▸ PROBLEM STATEMENT: Please reproduce each line of the data below exactly as shown.

Stored items
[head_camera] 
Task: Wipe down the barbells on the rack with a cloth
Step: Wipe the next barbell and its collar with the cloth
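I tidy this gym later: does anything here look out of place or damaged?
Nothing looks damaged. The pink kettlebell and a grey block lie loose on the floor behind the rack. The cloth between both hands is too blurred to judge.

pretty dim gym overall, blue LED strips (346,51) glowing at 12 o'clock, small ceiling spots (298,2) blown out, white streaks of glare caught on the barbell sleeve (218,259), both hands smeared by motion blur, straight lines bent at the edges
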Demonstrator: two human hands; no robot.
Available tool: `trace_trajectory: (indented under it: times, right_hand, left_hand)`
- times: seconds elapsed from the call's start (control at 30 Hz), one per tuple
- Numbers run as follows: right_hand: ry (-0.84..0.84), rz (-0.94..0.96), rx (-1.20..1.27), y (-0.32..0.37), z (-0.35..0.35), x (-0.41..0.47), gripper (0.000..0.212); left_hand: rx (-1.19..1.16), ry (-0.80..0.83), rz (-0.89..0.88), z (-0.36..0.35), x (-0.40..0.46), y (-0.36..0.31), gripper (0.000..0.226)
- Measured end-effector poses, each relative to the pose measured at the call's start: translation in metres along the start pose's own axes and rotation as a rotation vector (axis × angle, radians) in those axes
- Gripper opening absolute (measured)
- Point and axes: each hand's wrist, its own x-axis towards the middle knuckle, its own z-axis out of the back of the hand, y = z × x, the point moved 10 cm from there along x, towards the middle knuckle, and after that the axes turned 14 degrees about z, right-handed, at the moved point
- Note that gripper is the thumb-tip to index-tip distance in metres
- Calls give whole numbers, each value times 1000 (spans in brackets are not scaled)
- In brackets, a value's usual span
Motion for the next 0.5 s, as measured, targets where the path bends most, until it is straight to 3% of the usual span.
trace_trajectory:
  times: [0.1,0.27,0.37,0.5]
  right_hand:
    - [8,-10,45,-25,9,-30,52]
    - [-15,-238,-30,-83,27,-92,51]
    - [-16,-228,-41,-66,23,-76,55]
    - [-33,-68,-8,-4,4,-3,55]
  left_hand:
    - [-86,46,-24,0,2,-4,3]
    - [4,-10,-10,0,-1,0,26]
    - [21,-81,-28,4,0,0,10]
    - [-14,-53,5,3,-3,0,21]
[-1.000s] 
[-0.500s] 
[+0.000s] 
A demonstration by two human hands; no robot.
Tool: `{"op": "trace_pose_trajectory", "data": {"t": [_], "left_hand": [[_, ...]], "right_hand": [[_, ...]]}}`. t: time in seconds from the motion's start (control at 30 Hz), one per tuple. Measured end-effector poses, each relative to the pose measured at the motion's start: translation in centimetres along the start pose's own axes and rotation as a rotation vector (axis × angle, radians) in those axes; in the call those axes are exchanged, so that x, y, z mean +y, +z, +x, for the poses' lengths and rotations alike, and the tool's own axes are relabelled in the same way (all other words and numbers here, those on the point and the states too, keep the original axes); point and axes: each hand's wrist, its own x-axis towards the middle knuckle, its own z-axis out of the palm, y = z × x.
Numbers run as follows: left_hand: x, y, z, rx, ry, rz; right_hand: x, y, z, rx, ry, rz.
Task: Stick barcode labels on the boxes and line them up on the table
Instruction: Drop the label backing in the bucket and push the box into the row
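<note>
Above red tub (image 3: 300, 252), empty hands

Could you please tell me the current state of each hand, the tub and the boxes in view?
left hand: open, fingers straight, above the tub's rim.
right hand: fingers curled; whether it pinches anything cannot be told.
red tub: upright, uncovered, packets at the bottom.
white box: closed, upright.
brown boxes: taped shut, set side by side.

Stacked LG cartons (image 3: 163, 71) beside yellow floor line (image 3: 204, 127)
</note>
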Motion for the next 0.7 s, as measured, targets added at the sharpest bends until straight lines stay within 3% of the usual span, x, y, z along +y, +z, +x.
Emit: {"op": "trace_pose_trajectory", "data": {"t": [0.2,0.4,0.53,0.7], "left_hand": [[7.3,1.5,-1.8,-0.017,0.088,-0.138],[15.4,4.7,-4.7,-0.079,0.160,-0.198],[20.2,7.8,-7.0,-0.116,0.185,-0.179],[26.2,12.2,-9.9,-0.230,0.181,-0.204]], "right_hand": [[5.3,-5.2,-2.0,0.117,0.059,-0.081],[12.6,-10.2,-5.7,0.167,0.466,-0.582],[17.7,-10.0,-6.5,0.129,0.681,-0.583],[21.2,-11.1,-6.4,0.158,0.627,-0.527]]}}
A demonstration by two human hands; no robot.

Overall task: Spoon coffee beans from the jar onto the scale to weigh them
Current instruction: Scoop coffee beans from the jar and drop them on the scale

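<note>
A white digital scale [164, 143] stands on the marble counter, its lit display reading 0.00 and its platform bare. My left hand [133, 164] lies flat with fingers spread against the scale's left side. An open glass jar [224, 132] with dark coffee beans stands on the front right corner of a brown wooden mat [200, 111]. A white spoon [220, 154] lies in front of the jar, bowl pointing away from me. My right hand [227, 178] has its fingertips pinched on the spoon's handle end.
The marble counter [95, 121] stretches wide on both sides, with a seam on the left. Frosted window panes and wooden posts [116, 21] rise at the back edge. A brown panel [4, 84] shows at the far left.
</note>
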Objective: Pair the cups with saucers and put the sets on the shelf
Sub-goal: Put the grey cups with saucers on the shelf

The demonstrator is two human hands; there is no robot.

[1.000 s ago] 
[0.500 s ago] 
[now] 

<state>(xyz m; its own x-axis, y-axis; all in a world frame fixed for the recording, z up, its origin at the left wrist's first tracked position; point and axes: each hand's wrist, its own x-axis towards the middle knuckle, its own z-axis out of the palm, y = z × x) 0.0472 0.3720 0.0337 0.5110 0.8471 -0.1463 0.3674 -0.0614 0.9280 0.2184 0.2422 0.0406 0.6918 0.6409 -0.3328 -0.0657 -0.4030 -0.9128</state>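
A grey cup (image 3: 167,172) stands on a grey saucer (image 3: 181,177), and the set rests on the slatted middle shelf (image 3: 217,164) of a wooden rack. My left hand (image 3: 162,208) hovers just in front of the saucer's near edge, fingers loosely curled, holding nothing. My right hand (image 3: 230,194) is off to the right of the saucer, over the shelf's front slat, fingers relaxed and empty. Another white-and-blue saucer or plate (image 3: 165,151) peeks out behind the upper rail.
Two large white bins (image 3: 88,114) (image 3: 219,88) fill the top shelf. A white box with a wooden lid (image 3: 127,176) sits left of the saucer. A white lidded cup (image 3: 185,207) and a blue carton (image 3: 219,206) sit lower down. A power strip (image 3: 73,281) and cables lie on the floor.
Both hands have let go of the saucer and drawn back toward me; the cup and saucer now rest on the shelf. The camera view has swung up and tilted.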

▸ ANSWER SECTION:
[head_camera] 
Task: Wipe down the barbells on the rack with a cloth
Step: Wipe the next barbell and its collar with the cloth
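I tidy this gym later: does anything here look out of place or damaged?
Nothing looks damaged. The pink kettlebell and a grey block lie loose on the floor behind the rack. The cloth between both hands is too blurred to judge.

pretty dim gym overall, blue LED strips (346,51) glowing at 12 o'clock, small ceiling spots (298,2) blown out, white streaks of glare caught on the barbell sleeve (218,259), both hands smeared by motion blur, straight lines bent at the edges
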Demonstrator: two human hands; no robot.
Available tool: `trace_trajectory: (indented under it: times, right_hand, left_hand)`
- times: seconds elapsed from the call's start (control at 30 Hz), one per tuple
- Numbers run as follows: right_hand: ry (-0.84..0.84), rz (-0.94..0.96), rx (-1.20..1.27), y (-0.32..0.37), z (-0.35..0.35), x (-0.41..0.47), gripper (0.000..0.212); left_hand: rx (-1.19..1.16), ry (-0.80..0.83), rz (-0.89..0.88), z (-0.36..0.35), x (-0.40..0.46), y (-0.36..0.31), gripper (0.000..0.226)
- Measured end-effector poses, each relative to the pose measured at the call's start: translation in metres along the start pose's own axes and rotation as a rotation vector (axis × angle, radians) in those axes
- Gripper opening absolute (measured)
- Point and axes: each hand's wrist, its own x-axis towards the middle knuckle, its own z-axis out of the back of the hand, y = z × x, the point moved 10 cm from there along x, towards the middle knuckle, and after that the axes turned 14 degrees about z, right-handed, at the moved point
- Note that gripper is the thumb-tip to index-tip distance in metres
- Calls give whole numbers, each value times 1000 (spans in brackets are not scaled)
- In brackets, a value's usual span
Motion for the next 0.5 s, as measured, targets where the path bends most, until it is straight to 3% of the usual span.
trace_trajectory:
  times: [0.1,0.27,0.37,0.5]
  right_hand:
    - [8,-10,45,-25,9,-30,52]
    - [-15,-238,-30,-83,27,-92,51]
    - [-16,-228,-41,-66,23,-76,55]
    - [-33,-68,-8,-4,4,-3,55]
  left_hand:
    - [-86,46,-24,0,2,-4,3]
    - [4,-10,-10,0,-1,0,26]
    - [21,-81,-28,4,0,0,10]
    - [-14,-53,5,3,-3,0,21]
[-1.000s] 
[-0.500s] 
[+0.000s] 
A demonstration by two human hands; no robot.
Tool: `{"op": "trace_pose_trajectory", "data": {"t": [_], "left_hand": [[_, ...]], "right_hand": [[_, ...]]}}`. t: time in seconds from the motion's start (control at 30 Hz), one per tuple. Measured end-effector poses, each relative to the pose measured at the motion's start: translation in centimetres along the start pose's own axes and rotation as a rotation vector (axis × angle, radians) in those axes; in the call those axes are exchanged, so that x, y, z mean +y, +z, +x, for the poses' lengths and rotations alike, and the tool's own axes are relabelled in the same way (all other words and numbers here, those on the point and the states too, keep the original axes); point and axes: each hand's wrist, its own x-axis towards the middle knuckle, its own z-axis out of the palm, y = z × x.
Numbers run as follows: left_hand: x, y, z, rx, ry, rz; right_hand: x, y, z, rx, ry, rz.
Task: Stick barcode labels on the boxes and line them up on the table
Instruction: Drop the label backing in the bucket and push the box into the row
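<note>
Above red tub (image 3: 300, 252), empty hands

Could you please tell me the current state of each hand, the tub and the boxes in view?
left hand: open, fingers straight, above the tub's rim.
right hand: fingers curled; whether it pinches anything cannot be told.
red tub: upright, uncovered, packets at the bottom.
white box: closed, upright.
brown boxes: taped shut, set side by side.

Stacked LG cartons (image 3: 163, 71) beside yellow floor line (image 3: 204, 127)
</note>
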Motion for the next 0.7 s, as measured, targets added at the sharpest bends until straight lines stay within 3% of the usual span, x, y, z along +y, +z, +x.
Emit: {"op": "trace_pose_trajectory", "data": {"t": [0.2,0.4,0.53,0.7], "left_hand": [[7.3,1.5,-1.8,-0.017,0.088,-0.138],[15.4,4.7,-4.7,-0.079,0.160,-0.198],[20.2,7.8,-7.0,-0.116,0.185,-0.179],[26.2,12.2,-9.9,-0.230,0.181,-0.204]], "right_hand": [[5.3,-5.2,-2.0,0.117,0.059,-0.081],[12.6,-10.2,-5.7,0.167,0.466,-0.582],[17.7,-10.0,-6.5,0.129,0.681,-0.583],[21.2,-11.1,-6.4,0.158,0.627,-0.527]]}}
A demonstration by two human hands; no robot.

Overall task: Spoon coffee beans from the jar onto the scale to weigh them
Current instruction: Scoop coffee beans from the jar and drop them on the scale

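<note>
A white digital scale [164, 143] stands on the marble counter, its lit display reading 0.00 and its platform bare. My left hand [133, 164] lies flat with fingers spread against the scale's left side. An open glass jar [224, 132] with dark coffee beans stands on the front right corner of a brown wooden mat [200, 111]. A white spoon [220, 154] lies in front of the jar, bowl pointing away from me. My right hand [227, 178] has its fingertips pinched on the spoon's handle end.
The marble counter [95, 121] stretches wide on both sides, with a seam on the left. Frosted window panes and wooden posts [116, 21] rise at the back edge. A brown panel [4, 84] shows at the far left.
</note>
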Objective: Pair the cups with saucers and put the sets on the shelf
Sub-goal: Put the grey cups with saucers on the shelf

The demonstrator is two human hands; there is no robot.

[1.000 s ago] 
[0.500 s ago] 
[now] 

<state>(xyz m; its own x-axis, y-axis; all in a world frame fixed for the recording, z up, its origin at the left wrist's first tracked position; point and axes: each hand's wrist, its own x-axis towards the middle knuckle, its own z-axis out of the palm, y = z × x) 0.0472 0.3720 0.0337 0.5110 0.8471 -0.1463 0.3674 -0.0614 0.9280 0.2184 0.2422 0.0406 0.6918 0.6409 -0.3328 -0.0657 -0.4030 -0.9128</state>
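A grey cup (image 3: 167,172) stands on a grey saucer (image 3: 181,177), and the set rests on the slatted middle shelf (image 3: 217,164) of a wooden rack. My left hand (image 3: 162,208) hovers just in front of the saucer's near edge, fingers loosely curled, holding nothing. My right hand (image 3: 230,194) is off to the right of the saucer, over the shelf's front slat, fingers relaxed and empty. Another white-and-blue saucer or plate (image 3: 165,151) peeks out behind the upper rail.
Two large white bins (image 3: 88,114) (image 3: 219,88) fill the top shelf. A white box with a wooden lid (image 3: 127,176) sits left of the saucer. A white lidded cup (image 3: 185,207) and a blue carton (image 3: 219,206) sit lower down. A power strip (image 3: 73,281) and cables lie on the floor.
Both hands have let go of the saucer and drawn back toward me; the cup and saucer now rest on the shelf. The camera view has swung up and tilted.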

Nothing else remains in this exercise.